If anyone’s interested in how these ideas translate into real-world measurement and data science, or wants to discuss the overlap between foundational physics and informational bias, I’d be glad to chat!

pajuhaan · 1d ago
If such a fundamental theory emerged tomorrow, what's the first, most essential question you'd ask about it?

Given your focus on entropy, would you be surprised if quantum probabilities turned deterministic at that foundational level?

rconstant1 · 1d ago
If such a fundamental theory appeared and, say, showed that quantum probabilities are merely emergent from a deeper, almost “informationally deterministic”, law—my first reaction would be both awe and pragmatic excitement. But my essential question would be:

How does the new framework make concrete, falsifiable contact with measurement? In other words: Does it yield unmistakable, testable consequences in the way we extract information from experiments—not just new field equations or mathematically elegant objects?
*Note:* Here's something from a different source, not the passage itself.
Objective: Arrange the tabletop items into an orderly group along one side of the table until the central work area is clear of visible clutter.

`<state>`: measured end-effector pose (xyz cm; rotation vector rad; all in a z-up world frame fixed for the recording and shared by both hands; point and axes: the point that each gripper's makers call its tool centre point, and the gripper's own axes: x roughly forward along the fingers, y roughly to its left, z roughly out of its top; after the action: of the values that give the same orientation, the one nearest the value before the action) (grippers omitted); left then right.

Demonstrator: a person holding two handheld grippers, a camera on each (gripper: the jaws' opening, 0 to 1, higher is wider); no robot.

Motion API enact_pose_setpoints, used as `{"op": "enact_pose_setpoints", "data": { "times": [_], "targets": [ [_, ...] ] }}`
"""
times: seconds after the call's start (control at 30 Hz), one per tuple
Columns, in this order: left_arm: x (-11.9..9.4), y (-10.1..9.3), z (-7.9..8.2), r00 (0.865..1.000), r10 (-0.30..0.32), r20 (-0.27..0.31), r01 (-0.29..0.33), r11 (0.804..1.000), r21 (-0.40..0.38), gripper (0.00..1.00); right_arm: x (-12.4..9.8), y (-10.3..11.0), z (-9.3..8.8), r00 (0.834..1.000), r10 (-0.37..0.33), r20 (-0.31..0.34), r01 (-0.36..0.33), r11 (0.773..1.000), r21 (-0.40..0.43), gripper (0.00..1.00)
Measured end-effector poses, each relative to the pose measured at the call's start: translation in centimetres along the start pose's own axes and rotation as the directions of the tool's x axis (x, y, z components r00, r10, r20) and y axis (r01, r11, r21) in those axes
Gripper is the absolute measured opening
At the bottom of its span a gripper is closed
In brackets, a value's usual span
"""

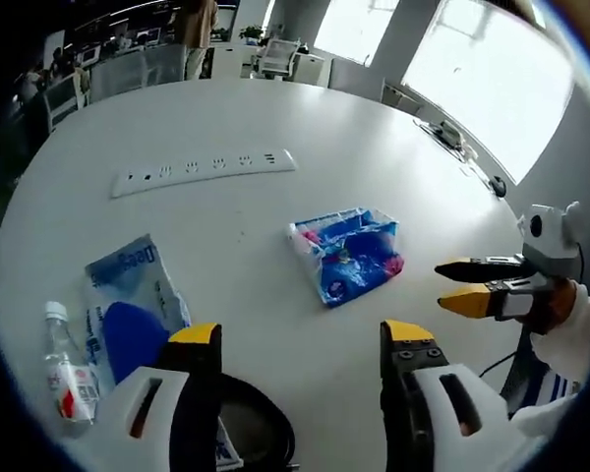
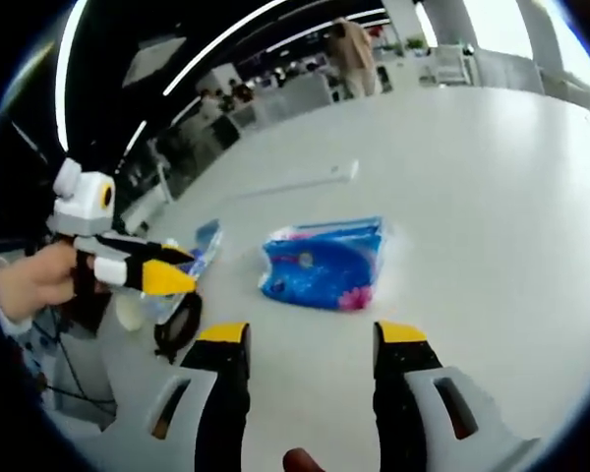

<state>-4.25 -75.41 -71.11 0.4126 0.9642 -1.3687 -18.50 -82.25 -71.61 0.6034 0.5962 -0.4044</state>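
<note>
Blue tissue pack point(image 2: 326, 264) lies frame centre, just beyond right gripper point(image 2: 310, 332), long axis crosswise; both jaw pairs wide, empty; left gripper point(image 1: 302, 332) farther.

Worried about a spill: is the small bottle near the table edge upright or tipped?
Upright. In the left gripper view the bottle stands on its base, white cap on top, beside the white-and-blue packet.

— Left gripper point(image 1: 303, 336)? 
— White moulded body, black jaws, yellow tips.
— Right gripper point(image 2: 312, 337)? 
— Same pattern: white, black, yellow.
— Person's clothing? 
— White sleeve point(image 1: 582, 336) at the right wrist.
</note>
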Motion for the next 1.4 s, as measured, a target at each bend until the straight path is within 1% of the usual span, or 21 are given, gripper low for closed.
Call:
{"op": "enact_pose_setpoints", "data": {
  "times": [0.07, 0.17, 0.4, 0.5, 0.6, 0.7, 0.73, 0.8, 0.9, 1.07, 1.13, 1.2, 1.23, 1.27, 1.33, 1.37, 1.4],
  "targets": [
    [-0.1, 0.3, -0.3, 1.000, 0.003, -0.007, -0.003, 1.000, -0.014, 0.64, 0.0, 0.2, -0.1, 1.000, 0.009, 0.001, -0.009, 1.000, 0.021, 0.45],
    [-0.2, 0.5, -0.5, 1.000, 0.005, -0.005, -0.005, 1.000, -0.026, 0.64, 0.0, 0.2, -0.3, 1.000, 0.005, -0.005, -0.005, 1.000, 0.011, 0.45],
    [-0.6, 0.8, -1.0, 1.000, 0.003, -0.006, -0.004, 0.999, -0.037, 0.62, 0.1, 0.5, -0.6, 1.000, 0.020, -0.018, -0.020, 1.000, 0.007, 0.43],
    [-0.9, 0.9, -1.6, 1.000, -0.004, -0.009, 0.004, 0.999, -0.032, 0.63, 0.2, 0.8, -0.8, 0.999, 0.031, -0.019, -0.030, 0.999, 0.017, 0.42],
    [-1.3, 1.5, -2.2, 1.000, 0.000, -0.010, 0.000, 0.999, -0.043, 0.63, 0.2, 0.8, -0.9, 0.999, 0.028, -0.021, -0.028, 1.000, 0.015, 0.42],
    [-1.8, 2.0, -2.8, 1.000, 0.003, -0.003, -0.003, 0.998, -0.069, 0.63, 0.3, 0.8, -1.1, 0.999, 0.031, -0.025, -0.031, 0.999, 0.017, 0.41],
    [-2.1, 2.1, -2.9, 1.000, 0.002, 0.012, -0.001, 0.996, -0.095, 0.63, 0.3, 0.9, -1.2, 0.999, 0.034, -0.028, -0.033, 0.999, 0.018, 0.41],
    [-2.7, 2.4, -3.3, 0.999, -0.001, 0.033, 0.005, 0.993, -0.117, 0.63, 0.3, 0.9, -1.3, 0.999, 0.036, -0.032, -0.036, 0.999, 0.019, 0.41],
    [-3.3, 2.9, -4.0, 0.999, 0.008, 0.048, -0.001, 0.989, -0.151, 0.63, 0.3, 1.1, -1.5, 0.998, 0.041, -0.038, -0.040, 0.999, 0.020, 0.41],
    [-4.8, 3.9, -5.7, 0.996, 0.034, 0.081, -0.014, 0.972, -0.234, 0.63, 0.2, 1.6, -2.1, 0.997, 0.055, -0.048, -0.055, 0.998, 0.016, 0.41],
    [-5.4, 4.3, -6.5, 0.994, 0.051, 0.093, -0.023, 0.962, -0.273, 0.62, 0.2, 1.7, -2.4, 0.997, 0.061, -0.054, -0.060, 0.998, 0.017, 0.41],
    [-6.1, 4.5, -7.3, 0.991, 0.060, 0.120, -0.019, 0.947, -0.321, 0.62, 0.1, 1.9, -2.8, 0.996, 0.065, -0.059, -0.064, 0.998, 0.017, 0.41],
    [-6.5, 4.6, -7.6, 0.987, 0.072, 0.141, -0.015, 0.931, -0.365, 0.62, -0.1, 2.1, -2.9, 0.996, 0.068, -0.060, -0.067, 0.998, 0.018, 0.41],
    [-6.9, 4.7, -7.9, 0.985, 0.079, 0.153, -0.014, 0.921, -0.390, 0.62, -0.2, 2.1, -3.0, 0.996, 0.069, -0.058, -0.067, 0.997, 0.023, 0.41],
    [-7.5, 5.1, -8.3, 0.977, 0.096, 0.188, -0.009, 0.908, -0.418, 0.61, -0.3, 2.1, -3.3, 0.996, 0.072, -0.056, -0.070, 0.997, 0.034, 0.41],
    [-7.7, 5.2, -8.6, 0.975, 0.103, 0.195, -0.011, 0.905, -0.426, 0.60, -0.3, 2.1, -3.4, 0.996, 0.072, -0.057, -0.070, 0.997, 0.036, 0.41],
    [-8.2, 5.2, -9.0, 0.976, 0.112, 0.189, -0.016, 0.895, -0.446, 0.60, -0.3, 2.2, -3.7, 0.995, 0.072, -0.065, -0.070, 0.997, 0.038, 0.41]
  ]
}}
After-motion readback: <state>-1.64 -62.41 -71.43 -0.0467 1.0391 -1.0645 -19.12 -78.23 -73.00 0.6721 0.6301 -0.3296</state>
I’ve devoted my own research (see https://github.com/rconstant1/metrologie-entropique-constant... ) to this question of measurement-as-bias-correction:

Instead of seeing quantum uncertainty or bias in data as “annoying noise”, I treat it as an informational clue to what’s truly fundamental.
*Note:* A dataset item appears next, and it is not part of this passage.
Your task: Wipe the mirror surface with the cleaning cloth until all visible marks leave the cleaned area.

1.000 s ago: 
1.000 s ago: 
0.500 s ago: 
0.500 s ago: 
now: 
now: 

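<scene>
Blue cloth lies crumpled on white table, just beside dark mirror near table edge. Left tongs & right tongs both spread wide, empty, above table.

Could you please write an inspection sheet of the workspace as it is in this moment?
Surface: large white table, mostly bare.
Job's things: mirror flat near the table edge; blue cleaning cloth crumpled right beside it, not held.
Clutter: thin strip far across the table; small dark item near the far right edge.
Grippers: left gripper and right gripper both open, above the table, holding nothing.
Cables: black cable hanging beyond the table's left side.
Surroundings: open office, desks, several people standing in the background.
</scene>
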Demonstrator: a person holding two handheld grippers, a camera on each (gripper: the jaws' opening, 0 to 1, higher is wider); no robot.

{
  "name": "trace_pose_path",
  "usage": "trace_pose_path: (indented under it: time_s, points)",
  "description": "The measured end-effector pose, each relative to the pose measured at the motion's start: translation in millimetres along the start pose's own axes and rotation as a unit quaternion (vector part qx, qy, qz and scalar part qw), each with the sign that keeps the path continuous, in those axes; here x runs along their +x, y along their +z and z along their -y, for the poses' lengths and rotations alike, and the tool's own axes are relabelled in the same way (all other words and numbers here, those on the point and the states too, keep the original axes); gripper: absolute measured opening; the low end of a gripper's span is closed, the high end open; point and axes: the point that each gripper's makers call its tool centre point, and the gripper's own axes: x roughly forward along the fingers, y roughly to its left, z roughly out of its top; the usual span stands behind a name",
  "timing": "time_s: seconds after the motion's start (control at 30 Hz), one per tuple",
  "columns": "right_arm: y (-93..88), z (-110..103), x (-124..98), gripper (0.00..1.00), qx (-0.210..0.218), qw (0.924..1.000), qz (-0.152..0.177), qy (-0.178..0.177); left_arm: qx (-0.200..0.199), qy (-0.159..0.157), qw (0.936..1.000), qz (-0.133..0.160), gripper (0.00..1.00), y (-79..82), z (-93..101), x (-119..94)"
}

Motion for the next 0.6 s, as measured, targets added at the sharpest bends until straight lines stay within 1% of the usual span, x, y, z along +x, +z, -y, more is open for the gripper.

If the new theory makes quantum randomness deterministic below the surface, then measurement outcomes (and their entropic corrections) become the direct probes of this “hidden layer”.

So the recipe for revolutionary science would be:

Propose your elegant new equation.

Show exactly how any experiment’s entropic bias or uncertainty will shift in the new theory—compared to the old one.

Publish the “statistical procedure” for experimenters: what concrete bias-corrections or informational signatures should they hunt for, in atomic clocks, cosmological surveys, or particle beams, that Einstein/Bohr did not predict?

If quantum processes turn out to be deterministic under the hood, “entropy” and “bias correction” will be the microscopes, not the obstacles, to seeing the new reality.

Ultimately, what would revolutionize science isn’t just a new equation, but a new attitude toward measurement —where information theory, uncertainty, and bias quantification become our main laboratory tools to find cracks in today’s deepest laws.

Would love to see foundational theorists and experimentalists collaborate on this directly—not just for gravity or quantum, but for all of science.

(PS: If any theorists or experimentalists want to brainstorm practical protocols that could reveal “hidden determinism,” DM or comment!)

JohnFen · 1d ago
I'd feel intrigued and curious.
pajuhaan · 1d ago
:)
almosthere · 1d ago
happy
pajuhaan · 1d ago
:)
al2o3cr · 1d ago
"What would your reaction be if this theory, rather shockingly, abandons the familiar 4-dimensional spacetime structure of General Relativity, and instead derives all phenomena of special and general relativity from one extremely simple, elegant, and almost unbelievable equation?"